TASK DATA START

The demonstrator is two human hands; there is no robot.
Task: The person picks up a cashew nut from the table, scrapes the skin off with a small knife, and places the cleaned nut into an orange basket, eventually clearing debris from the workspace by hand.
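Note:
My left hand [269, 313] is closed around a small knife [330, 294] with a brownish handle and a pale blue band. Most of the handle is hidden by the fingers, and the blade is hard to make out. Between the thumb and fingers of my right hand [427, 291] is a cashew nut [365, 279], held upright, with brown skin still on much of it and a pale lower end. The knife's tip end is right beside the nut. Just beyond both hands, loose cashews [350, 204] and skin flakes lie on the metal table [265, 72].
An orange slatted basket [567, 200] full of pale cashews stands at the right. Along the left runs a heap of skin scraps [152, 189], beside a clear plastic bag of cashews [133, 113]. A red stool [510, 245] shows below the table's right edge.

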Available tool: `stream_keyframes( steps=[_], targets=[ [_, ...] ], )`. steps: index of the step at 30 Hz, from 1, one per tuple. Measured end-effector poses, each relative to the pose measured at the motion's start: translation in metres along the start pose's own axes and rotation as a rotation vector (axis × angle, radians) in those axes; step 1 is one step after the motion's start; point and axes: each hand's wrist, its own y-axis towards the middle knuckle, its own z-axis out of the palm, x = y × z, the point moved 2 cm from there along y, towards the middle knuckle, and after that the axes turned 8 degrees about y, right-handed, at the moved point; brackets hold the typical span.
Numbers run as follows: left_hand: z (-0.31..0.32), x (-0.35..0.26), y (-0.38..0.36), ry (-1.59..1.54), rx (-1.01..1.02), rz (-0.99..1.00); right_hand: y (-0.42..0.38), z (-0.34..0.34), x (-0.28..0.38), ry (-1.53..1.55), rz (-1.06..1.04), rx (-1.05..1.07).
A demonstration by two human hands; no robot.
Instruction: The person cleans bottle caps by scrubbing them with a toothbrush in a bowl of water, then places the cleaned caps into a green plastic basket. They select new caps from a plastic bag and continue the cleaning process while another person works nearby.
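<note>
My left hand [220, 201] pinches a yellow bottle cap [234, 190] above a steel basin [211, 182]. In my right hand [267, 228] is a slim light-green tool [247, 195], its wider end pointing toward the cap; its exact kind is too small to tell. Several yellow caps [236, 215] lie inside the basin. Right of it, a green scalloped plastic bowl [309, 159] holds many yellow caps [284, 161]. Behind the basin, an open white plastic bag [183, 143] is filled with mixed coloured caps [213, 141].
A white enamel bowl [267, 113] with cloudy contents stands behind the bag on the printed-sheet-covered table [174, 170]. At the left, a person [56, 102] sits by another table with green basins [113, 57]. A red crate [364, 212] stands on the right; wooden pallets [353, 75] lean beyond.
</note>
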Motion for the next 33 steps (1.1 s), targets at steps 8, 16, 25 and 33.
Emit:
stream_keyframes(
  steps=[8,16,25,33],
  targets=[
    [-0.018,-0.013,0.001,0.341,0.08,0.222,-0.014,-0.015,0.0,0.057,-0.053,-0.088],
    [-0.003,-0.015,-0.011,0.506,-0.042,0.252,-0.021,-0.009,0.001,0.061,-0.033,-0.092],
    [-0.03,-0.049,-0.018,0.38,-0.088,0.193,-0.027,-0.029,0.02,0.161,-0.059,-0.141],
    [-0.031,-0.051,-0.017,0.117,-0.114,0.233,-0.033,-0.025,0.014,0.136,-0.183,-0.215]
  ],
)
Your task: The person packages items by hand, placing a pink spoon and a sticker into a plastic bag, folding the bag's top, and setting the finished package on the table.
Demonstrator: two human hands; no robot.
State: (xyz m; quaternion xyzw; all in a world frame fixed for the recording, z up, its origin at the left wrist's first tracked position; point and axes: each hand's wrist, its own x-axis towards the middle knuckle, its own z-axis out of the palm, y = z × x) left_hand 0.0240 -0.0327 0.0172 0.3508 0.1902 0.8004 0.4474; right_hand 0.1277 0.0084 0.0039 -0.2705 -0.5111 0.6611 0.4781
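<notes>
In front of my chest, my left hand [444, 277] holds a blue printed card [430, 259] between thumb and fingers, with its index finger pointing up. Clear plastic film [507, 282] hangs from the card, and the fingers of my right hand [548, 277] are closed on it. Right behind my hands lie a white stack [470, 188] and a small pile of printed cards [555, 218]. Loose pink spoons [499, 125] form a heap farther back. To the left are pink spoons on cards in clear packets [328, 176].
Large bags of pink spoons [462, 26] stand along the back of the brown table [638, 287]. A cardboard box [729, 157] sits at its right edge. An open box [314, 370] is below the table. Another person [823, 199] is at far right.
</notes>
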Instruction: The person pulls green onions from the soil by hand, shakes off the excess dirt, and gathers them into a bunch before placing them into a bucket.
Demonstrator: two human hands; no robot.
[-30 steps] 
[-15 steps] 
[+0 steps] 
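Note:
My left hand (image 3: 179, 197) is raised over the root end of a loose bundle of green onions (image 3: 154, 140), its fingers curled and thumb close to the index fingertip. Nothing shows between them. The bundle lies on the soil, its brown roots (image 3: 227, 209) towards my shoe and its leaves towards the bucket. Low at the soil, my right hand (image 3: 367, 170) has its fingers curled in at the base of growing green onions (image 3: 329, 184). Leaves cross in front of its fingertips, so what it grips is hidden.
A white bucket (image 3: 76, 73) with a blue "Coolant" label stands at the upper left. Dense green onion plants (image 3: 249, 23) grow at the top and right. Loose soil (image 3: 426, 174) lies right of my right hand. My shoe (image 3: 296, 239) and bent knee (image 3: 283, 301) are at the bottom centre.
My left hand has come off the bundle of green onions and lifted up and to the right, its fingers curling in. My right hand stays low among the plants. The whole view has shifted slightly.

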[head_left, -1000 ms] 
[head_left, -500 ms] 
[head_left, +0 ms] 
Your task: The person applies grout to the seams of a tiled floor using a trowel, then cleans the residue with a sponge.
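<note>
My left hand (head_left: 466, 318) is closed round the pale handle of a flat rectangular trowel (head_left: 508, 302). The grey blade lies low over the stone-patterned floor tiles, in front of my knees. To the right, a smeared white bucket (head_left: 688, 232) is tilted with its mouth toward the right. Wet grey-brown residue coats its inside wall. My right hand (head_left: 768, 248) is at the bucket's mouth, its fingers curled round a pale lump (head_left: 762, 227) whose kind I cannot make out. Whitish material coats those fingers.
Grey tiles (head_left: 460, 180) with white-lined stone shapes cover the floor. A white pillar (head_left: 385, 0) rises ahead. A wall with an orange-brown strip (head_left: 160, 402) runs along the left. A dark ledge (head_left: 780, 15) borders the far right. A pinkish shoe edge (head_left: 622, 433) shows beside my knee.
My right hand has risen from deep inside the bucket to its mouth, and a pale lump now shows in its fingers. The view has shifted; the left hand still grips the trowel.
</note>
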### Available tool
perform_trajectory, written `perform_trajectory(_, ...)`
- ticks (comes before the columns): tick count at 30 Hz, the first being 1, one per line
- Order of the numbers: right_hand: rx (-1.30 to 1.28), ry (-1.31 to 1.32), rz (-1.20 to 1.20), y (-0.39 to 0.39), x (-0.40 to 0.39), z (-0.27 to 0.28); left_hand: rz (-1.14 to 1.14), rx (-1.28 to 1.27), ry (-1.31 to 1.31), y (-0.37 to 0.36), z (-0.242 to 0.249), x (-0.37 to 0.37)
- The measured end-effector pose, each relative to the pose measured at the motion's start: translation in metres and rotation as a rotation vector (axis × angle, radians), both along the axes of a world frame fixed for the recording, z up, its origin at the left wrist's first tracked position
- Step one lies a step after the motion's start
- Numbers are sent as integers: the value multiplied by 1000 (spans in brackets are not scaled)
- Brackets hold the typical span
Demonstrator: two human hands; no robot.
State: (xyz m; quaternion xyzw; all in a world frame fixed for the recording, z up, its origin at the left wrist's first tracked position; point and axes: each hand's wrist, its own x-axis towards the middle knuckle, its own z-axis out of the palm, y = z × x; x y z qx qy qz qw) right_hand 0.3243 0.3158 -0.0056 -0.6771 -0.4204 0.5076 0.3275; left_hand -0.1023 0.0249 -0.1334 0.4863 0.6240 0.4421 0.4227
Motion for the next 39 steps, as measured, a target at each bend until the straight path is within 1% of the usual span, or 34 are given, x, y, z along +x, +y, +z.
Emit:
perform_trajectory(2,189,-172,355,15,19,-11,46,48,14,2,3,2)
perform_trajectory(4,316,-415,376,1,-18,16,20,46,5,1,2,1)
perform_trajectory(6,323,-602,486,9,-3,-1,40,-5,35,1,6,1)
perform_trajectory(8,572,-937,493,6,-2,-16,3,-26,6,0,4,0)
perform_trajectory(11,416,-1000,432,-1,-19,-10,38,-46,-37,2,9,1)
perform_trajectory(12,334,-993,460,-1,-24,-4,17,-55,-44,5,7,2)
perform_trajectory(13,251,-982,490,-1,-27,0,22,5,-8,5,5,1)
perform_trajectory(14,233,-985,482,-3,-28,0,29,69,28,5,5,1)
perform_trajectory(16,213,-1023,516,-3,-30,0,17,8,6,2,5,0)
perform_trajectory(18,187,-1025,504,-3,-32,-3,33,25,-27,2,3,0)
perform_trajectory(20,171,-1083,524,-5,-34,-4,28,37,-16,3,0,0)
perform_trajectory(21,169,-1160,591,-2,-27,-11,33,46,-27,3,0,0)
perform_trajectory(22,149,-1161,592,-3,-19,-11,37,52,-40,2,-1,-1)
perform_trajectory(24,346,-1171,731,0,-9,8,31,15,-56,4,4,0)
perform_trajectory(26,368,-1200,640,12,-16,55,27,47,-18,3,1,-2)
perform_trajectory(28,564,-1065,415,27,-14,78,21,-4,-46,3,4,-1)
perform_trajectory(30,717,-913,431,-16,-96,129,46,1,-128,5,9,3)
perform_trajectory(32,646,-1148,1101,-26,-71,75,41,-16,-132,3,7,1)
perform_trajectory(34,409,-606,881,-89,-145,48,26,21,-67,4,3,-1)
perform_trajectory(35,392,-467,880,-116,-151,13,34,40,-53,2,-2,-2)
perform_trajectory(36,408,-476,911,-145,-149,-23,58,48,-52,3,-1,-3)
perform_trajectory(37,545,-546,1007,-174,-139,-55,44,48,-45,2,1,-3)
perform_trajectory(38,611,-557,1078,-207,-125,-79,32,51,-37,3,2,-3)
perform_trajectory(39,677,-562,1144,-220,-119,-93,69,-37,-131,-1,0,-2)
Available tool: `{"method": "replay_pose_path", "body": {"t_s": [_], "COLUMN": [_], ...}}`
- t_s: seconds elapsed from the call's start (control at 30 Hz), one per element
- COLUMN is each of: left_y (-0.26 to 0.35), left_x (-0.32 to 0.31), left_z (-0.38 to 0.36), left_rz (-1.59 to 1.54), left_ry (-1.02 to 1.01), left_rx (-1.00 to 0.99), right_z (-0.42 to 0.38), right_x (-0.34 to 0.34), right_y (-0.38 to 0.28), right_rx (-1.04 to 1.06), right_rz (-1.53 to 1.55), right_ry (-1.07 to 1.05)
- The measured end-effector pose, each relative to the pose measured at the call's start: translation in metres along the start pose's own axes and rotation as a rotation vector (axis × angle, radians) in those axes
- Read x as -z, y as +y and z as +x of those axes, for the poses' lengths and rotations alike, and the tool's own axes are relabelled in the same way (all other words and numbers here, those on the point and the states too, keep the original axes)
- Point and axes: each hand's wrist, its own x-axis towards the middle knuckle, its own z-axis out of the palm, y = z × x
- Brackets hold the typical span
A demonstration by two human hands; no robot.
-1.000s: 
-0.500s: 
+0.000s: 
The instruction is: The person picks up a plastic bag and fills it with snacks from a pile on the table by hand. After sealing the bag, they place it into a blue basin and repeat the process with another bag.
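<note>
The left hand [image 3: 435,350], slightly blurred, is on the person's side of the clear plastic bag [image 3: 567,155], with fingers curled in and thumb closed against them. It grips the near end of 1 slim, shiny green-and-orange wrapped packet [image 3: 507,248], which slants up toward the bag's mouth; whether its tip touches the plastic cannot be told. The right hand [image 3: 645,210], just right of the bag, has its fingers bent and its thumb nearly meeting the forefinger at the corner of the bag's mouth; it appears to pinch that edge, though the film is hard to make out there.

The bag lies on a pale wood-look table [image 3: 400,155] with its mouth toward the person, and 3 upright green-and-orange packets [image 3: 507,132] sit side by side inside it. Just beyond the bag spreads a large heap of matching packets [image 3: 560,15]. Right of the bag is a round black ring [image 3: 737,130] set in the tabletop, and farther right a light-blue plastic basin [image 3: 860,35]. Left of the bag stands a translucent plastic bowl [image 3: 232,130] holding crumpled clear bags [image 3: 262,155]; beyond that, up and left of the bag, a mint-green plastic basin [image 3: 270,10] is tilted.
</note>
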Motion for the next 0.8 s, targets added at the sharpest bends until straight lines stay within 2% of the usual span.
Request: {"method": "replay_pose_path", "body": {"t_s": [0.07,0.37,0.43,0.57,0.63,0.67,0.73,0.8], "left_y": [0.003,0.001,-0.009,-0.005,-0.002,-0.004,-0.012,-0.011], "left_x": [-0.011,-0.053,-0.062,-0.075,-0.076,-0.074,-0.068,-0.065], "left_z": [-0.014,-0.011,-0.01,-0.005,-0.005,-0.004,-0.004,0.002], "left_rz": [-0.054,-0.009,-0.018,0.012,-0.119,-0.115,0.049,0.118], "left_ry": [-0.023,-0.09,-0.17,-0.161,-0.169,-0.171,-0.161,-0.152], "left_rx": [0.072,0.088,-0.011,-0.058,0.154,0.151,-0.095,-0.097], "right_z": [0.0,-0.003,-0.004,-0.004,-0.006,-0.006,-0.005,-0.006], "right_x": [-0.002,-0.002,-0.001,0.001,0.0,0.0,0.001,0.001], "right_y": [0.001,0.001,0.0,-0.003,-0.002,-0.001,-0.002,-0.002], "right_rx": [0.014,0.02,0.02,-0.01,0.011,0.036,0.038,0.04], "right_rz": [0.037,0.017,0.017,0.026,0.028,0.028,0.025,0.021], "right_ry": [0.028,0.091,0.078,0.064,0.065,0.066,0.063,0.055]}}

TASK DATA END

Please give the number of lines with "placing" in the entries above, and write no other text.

2